- Task item -
Please set down only the lines below starting with the line with "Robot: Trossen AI" and going on through the line with "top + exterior", verbatim and without pictures.

- Data -
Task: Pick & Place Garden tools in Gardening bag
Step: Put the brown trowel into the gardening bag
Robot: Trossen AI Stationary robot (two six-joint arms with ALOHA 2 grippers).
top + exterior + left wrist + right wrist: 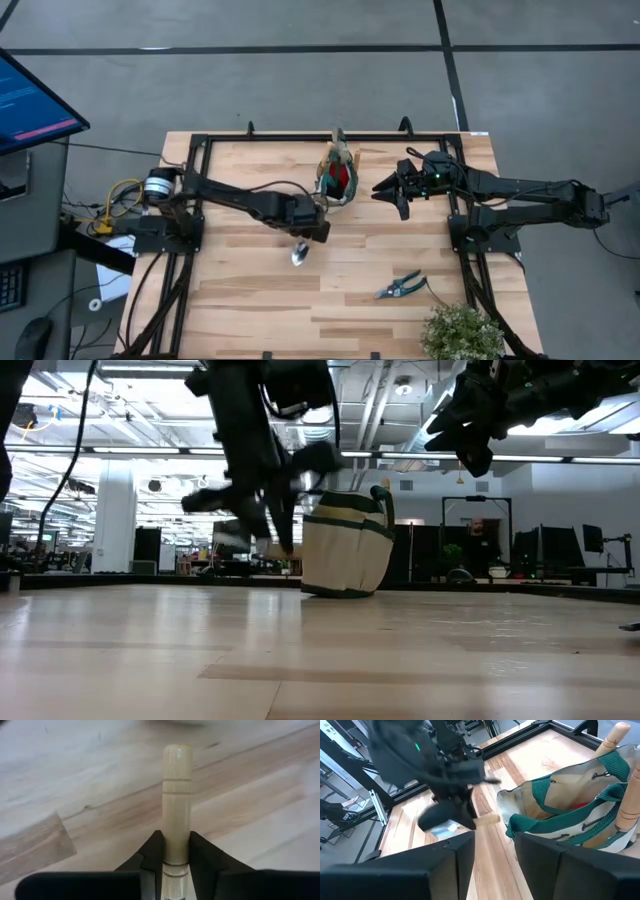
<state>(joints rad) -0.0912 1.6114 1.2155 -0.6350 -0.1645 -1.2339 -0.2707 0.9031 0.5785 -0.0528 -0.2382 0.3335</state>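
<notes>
Left hand [176, 865] clamped on trowel [177, 795] by its wooden handle, lifted off bench [250, 300] just beside bag [338, 180], likely for dropping in; right hand [400, 190] waits half-apart, empty.

Both arms are dark, nearly black, built of slim tubular links joined by chunkier blocky joints. The left arm [240, 200] has a silver-and-black round motor housing at its base, with yellow cables coiled beside it. The right arm [520, 190] carries a small green light near its wrist. Each pincer has two flat, matte black fingers [150, 857] with angular tips.
</notes>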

- Exercise output -
Robot: Trossen AI Stationary robot (two six-joint arms with ALOHA 2 grippers).
top + exterior + left wrist + right wrist: 

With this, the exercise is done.